* Work item
Copy, word for word, the lines of the entries below between the one with "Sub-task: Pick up" and the one with "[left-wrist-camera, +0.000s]", inclusive, and leave out everything else.

* Data to process
▬▬▬
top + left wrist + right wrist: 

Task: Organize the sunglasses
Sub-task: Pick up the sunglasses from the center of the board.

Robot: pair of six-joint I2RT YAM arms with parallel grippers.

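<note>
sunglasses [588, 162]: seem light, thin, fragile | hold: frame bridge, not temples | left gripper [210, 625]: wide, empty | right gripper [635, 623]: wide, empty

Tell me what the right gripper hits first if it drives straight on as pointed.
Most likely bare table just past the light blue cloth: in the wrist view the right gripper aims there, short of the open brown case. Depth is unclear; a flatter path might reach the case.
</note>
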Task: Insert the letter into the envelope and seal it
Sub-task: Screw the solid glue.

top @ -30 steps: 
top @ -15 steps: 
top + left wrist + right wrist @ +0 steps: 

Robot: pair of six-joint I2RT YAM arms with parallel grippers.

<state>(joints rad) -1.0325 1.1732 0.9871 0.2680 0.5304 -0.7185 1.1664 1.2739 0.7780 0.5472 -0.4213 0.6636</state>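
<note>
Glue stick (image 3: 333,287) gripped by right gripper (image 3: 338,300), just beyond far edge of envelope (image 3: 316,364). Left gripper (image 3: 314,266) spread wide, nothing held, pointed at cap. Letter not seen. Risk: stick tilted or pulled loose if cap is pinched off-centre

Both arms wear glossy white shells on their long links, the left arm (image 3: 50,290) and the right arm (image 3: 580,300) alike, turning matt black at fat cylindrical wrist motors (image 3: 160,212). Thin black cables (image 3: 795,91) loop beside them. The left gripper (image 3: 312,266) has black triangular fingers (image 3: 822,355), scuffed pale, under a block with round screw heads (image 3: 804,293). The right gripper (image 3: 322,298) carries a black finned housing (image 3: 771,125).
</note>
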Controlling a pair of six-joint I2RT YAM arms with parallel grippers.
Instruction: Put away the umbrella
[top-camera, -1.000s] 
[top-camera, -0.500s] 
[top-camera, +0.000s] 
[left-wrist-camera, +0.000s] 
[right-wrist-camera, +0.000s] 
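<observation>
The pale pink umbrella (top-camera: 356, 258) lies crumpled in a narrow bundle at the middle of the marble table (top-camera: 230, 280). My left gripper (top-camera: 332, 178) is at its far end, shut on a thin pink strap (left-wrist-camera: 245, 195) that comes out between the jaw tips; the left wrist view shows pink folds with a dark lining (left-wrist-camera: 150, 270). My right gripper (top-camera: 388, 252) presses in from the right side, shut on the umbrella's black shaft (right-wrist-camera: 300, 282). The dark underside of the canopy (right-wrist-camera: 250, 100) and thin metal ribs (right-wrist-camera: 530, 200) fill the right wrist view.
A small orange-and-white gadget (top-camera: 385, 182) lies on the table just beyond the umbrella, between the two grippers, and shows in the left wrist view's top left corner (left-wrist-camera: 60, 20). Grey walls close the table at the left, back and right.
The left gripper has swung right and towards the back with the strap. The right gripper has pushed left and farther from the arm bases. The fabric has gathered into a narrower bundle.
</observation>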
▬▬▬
* Answer area
Sub-task: Pick up the sunglasses from the center of the board.

Robot: pair of six-joint I2RT YAM arms with parallel grippers.

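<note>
sunglasses [588, 162]: seem light, thin, fragile | hold: frame bridge, not temples | left gripper [210, 625]: wide, empty | right gripper [635, 623]: wide, empty

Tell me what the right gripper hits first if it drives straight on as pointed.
Most likely bare table just past the light blue cloth: in the wrist view the right gripper aims there, short of the open brown case. Depth is unclear; a flatter path might reach the case.
</note>
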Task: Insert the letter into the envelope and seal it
Sub-task: Screw the solid glue.

top @ -30 steps: 
top @ -15 steps: 
top + left wrist + right wrist @ +0 steps: 

Robot: pair of six-joint I2RT YAM arms with parallel grippers.

<state>(joints rad) -1.0325 1.1732 0.9871 0.2680 0.5304 -0.7185 1.1664 1.2739 0.7780 0.5472 -0.4213 0.6636</state>
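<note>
Glue stick (image 3: 333,287) gripped by right gripper (image 3: 338,300), just beyond far edge of envelope (image 3: 316,364). Left gripper (image 3: 314,266) spread wide, nothing held, pointed at cap. Letter not seen. Risk: stick tilted or pulled loose if cap is pinched off-centre

Both arms wear glossy white shells on their long links, the left arm (image 3: 50,290) and the right arm (image 3: 580,300) alike, turning matt black at fat cylindrical wrist motors (image 3: 160,212). Thin black cables (image 3: 795,91) loop beside them. The left gripper (image 3: 312,266) has black triangular fingers (image 3: 822,355), scuffed pale, under a block with round screw heads (image 3: 804,293). The right gripper (image 3: 322,298) carries a black finned housing (image 3: 771,125).
</note>
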Controlling a pair of six-joint I2RT YAM arms with parallel grippers.
Instruction: Put away the umbrella
[top-camera, -1.000s] 
[top-camera, -0.500s] 
[top-camera, +0.000s] 
[left-wrist-camera, +0.000s] 

This exercise has been worked through to completion.